Hoping a parent, heart-felt letter might change their minds, but I am also cognisant of the fact that it most likely won't. :(

Here are a few pictures from some of the fun we have had lately...

Fun snack for Hunter's class at school, idea by Grandma Sue

Our favorite weekend playtime- "vacation"

Morning stories in mommy and daddy's bed

Sweet neighbors!

group hug!
 Paige was chosen as student of the month!  The quality was Patriotism, and the class voted...she was chosen based on her honor to the flag and the country, and being a good friend.  Couldn't be more proud.





 
 Peyton and I drove to pay our water bill, and I pulled over and parked when we saw this big fire ladder up in the sky.  He LOVED watching them!
 We went to see an immunologist we saw at the beginning of our journey, Dr. R.  This is his office waiting room...can you spot Hunter in the swing?

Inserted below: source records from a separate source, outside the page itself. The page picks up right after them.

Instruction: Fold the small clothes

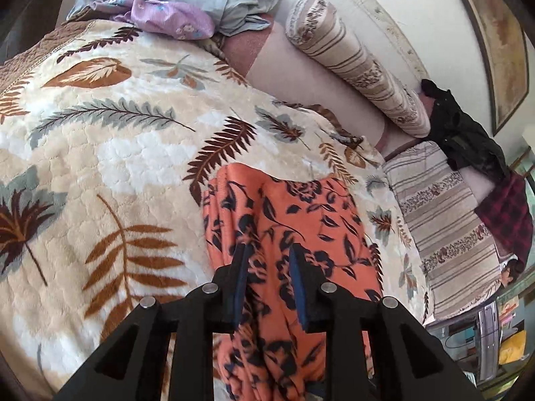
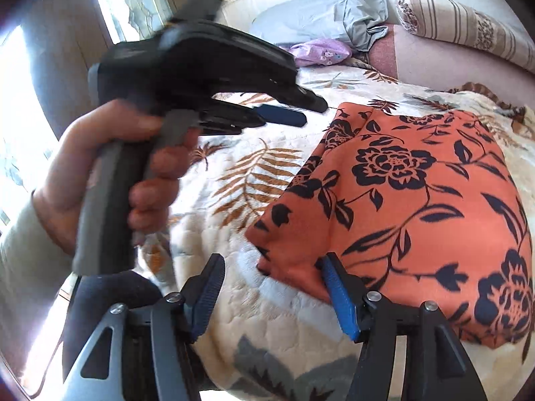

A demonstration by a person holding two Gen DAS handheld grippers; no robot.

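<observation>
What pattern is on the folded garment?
Orange with a dark navy floral print; the folded garment shows best in the right wrist view.

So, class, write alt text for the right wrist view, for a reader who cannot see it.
A folded orange garment with black flowers lies on a leaf-patterned blanket; the right gripper stands open at its near corner. A hand holds the left gripper raised over the blanket, gripping nothing.

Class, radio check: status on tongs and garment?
Left tongs and right tongs open, empty. Orange black-flowered garment folded on leaf-print blanket. Nothing obstructing.
</observation>
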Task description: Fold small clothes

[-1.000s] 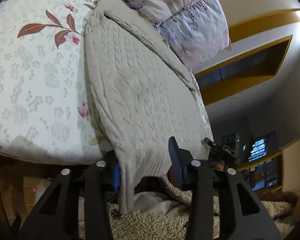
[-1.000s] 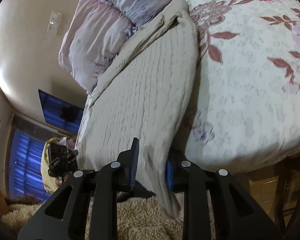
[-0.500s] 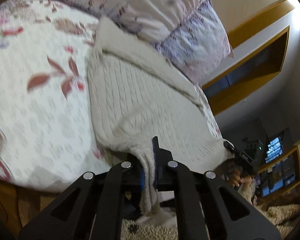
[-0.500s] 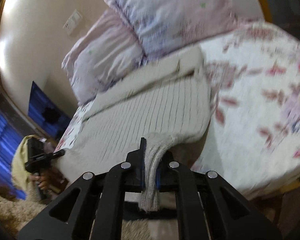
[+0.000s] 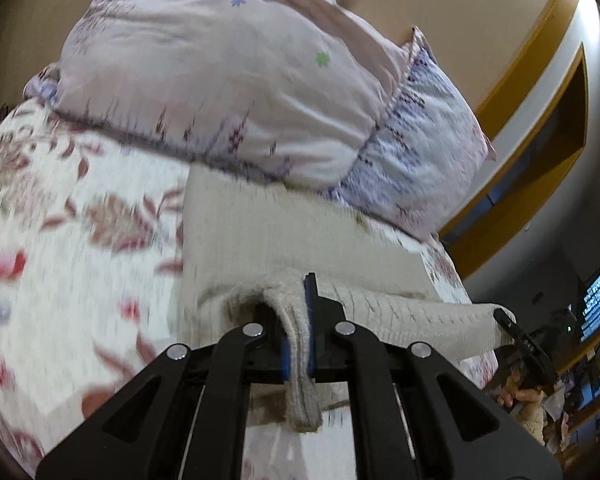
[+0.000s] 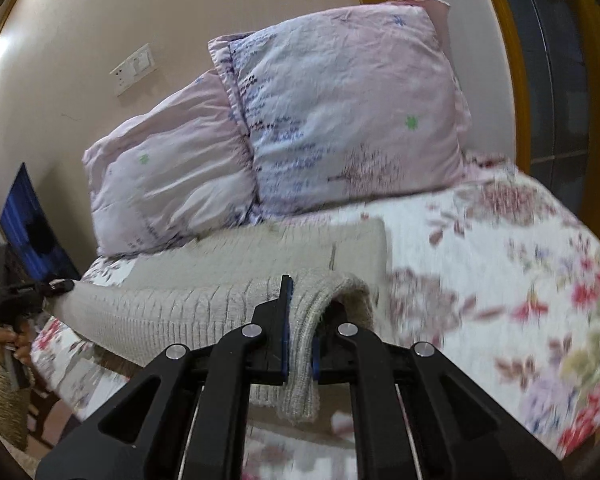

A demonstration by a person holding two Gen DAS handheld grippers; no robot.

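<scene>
Having hung off the bed edge a second ago, the cream cable-knit sweater [image 5: 300, 252] now has its hem lifted over the floral-quilted bed [image 6: 500, 280], pinched between the jaws of the left gripper [image 5: 298, 344] and the right gripper [image 6: 300, 340]

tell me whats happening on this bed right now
A person is folding a cream knitted sweater on a bed with a floral bedspread. The left gripper and the right gripper are each clamped on a near corner of the sweater, which is raised off the bed, the lifted edge stretched between them. Two pillows lie beyond it.
</scene>
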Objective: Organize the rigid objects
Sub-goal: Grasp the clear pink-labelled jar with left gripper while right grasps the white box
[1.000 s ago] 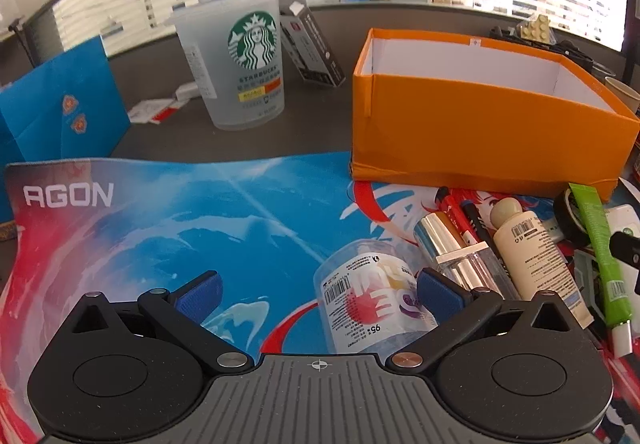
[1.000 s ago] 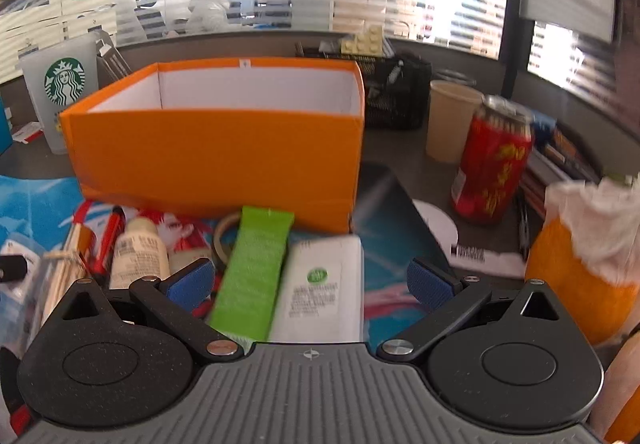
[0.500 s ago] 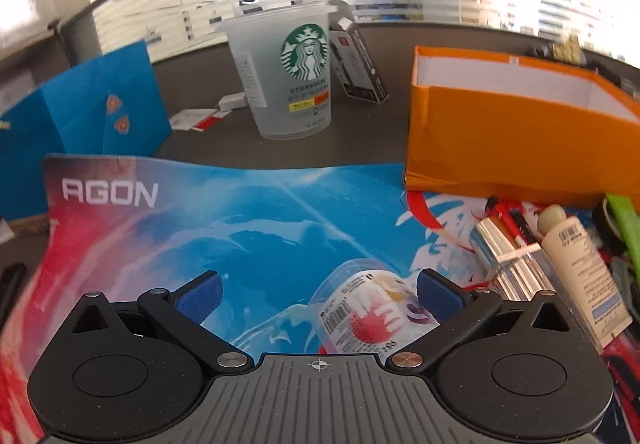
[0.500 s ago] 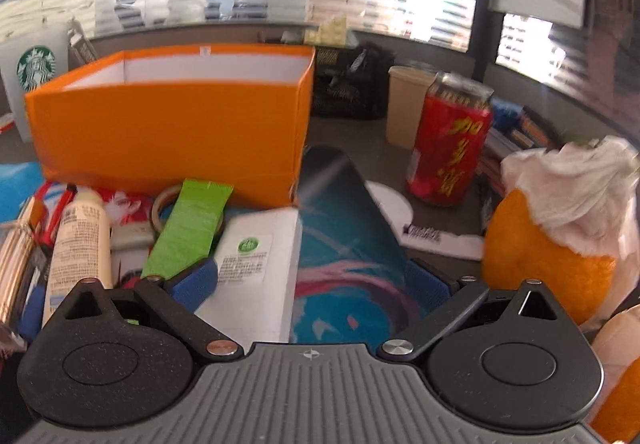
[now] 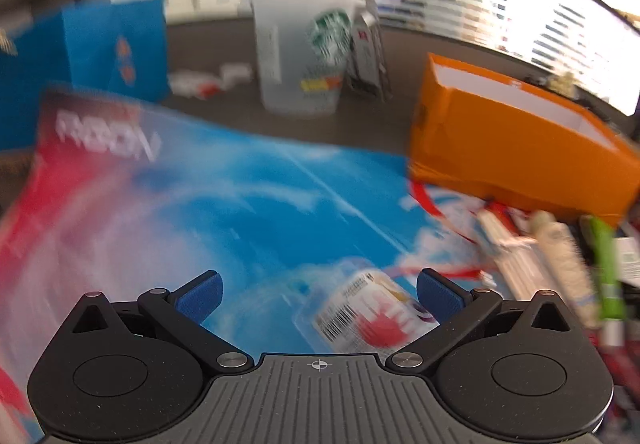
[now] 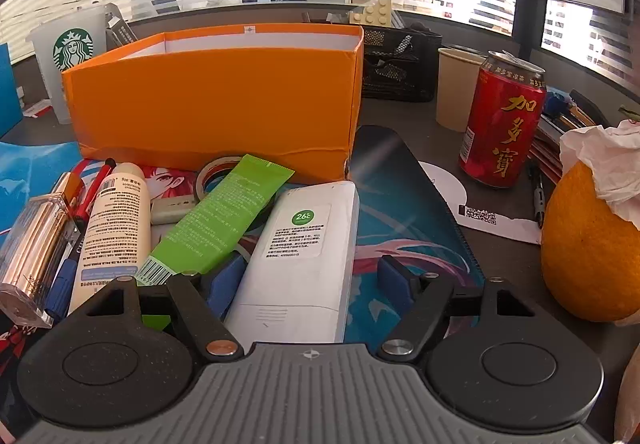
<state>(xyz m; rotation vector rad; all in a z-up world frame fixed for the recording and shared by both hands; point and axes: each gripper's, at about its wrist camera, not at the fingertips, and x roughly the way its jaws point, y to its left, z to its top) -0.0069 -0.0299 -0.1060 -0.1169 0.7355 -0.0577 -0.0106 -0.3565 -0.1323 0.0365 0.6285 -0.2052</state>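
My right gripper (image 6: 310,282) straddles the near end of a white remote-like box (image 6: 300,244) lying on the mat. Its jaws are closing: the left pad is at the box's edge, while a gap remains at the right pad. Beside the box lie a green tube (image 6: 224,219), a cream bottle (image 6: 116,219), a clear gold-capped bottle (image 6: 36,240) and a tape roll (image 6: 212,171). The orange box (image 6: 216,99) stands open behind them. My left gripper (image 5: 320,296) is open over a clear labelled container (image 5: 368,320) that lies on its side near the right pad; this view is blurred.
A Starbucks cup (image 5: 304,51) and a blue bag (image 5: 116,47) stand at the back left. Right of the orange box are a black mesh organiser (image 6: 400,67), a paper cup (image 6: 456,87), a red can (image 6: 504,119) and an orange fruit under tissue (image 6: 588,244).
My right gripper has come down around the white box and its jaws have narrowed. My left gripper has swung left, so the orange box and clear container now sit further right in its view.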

 Dr. R thought that the PANDAS diagnosis was accurate (he hasn't seen him in a year and a half).  He questioned some of the recommendations made by Dr G and reviewed all his labs, tests, and procedures.  He recommended a short-course antibiotics to take care of the risen mycoplasma levels.  However, Hunter has an allergy to the top antibiotic, and the second (Biaxin) is in the same class as another allergy of his (azithromycin).  So he recommended Omnicef...haven't picked it up yet.

Peyton shopping at the grocery store


Spent another fun time at the waterpark with friends!